Behavioural scientist, Robin Stuart-Kotze wrote “Companies change the way they operate when the people in them change the way they behave”.  On the surface that might make the task of corporate change seem an awful lot harder; instead of changing this single, impersonal entity, we have to change people with all the potential difference and resistance that implies. However, by and large you can’t change people, you can only change the environment around them and then people change themselves. Fortunately, altering the environment to make this happen can be quick and relatively mechanical.

As Stuart-Kotze’s comment implies, change in this context is not specific to any one organisation; it has a universality about it that is above sector or process. As such it cannot be about changing things. It is about the ability to change rather than any physical act of change. In that context, it has two dimensions which everything else flows from

  1. The ability of the individual to always respond to any issue in an immediate and appropriate way.
  2. The collective ability to move quickly and in unison whenever necessary.

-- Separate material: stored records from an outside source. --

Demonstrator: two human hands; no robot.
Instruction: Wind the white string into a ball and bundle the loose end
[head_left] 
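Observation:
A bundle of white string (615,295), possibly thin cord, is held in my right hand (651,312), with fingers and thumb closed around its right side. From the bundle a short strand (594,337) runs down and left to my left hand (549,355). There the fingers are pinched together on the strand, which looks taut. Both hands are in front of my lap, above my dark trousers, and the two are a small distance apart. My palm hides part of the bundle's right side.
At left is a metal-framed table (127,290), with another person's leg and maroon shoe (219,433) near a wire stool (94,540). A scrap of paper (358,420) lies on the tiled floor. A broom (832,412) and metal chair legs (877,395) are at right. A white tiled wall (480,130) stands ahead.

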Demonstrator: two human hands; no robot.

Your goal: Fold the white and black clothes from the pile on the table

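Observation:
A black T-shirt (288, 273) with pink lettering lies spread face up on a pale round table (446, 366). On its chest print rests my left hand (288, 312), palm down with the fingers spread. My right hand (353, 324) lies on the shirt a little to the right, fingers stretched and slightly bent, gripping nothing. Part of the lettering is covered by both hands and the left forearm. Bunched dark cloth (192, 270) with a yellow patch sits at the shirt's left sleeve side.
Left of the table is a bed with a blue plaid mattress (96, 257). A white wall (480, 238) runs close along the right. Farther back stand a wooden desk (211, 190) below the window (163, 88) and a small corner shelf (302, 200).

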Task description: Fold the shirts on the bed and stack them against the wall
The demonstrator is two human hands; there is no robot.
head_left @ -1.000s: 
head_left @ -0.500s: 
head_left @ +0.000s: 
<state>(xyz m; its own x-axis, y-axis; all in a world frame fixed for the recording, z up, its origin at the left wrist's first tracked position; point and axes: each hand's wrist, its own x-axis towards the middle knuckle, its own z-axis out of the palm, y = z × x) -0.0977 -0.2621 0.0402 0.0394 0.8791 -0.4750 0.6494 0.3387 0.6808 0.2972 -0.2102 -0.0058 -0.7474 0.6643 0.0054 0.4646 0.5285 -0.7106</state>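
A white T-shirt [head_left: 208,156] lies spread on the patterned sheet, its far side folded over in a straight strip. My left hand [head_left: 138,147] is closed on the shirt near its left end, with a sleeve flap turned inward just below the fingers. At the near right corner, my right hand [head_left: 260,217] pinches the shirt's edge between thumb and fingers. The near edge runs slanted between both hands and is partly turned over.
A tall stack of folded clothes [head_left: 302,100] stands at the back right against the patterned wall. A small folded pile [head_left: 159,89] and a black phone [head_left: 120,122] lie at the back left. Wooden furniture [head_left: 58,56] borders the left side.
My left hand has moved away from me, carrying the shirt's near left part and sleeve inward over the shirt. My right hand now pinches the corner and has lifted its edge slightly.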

Getting the business to the point where it can be steered as if every element of it was connected to a joystick is the challenge. It has to be tackled in layers and the process has to start with the managers.  They are the mechanism that connects the strategy and its achievement. When they change, it makes change in the rest of the company simpler, quicker and more certain.

For many organisations, the immediacy of that joystick response might seem a long way off; decisions can be slow and uncertain, implementing any strategic shift can take a lot of time and effort, and every manager can be heavily and continuously involved in fire fighting. There is not enough time to be different. However, in most cases, the fundamental mechanics of management are sound, the problem is the extent to which they are implemented. This manifests itself in a number of ways

  • Operational objectives at the front line of management are not always clear or properly synchronised with the overall corporate objectives.
  • The evidence based approach is limited. This in turn limits the operational awareness and causes an over reliance on anecdotal evidence
  • Internal, operational communication is flawed and there is an exposure to bias or personal agendas.
  • The management structure becomes somewhat compromised with a subsequent dilution of accountability and responsibility.

This is not necessarily fatal but it is clutter and fog that obscures reality and undermines the ability to respond. It also encourages the fire fighting habit and fosters “dropdown” management where managers continuously manage at a level below their role and below their capability.

The two key mechanical improvements that can address these issues are operational planning and operational information.

  • Fully deployed operational planning means going far enough to ensure that every manager understands what they need to do and has a viable strategy in place. This need not be complicated. It means that, as the core objectives ripple down through the management structure, each manager proposes how they will achieve their objectives before they accept their targets and pass them on down. This does a number of things; it clarifies whether or not they understand what they are being asked to do, it gives Manager A an opportunity to assess Manager B’s approach at the outset, and it bench tests the overall objectives. It also defines the roles and responsibilities more clearly in terms of tasks and determines the information and measurement required in a much more precise way.


  • Fact based feedback should provide all the information each manager needs to achieve their objectives. This should not only provide a continuous and independent stream of operational facts, it should also be structured to provide a radar for problems and issues and should be used to prompt where action or intervention are required.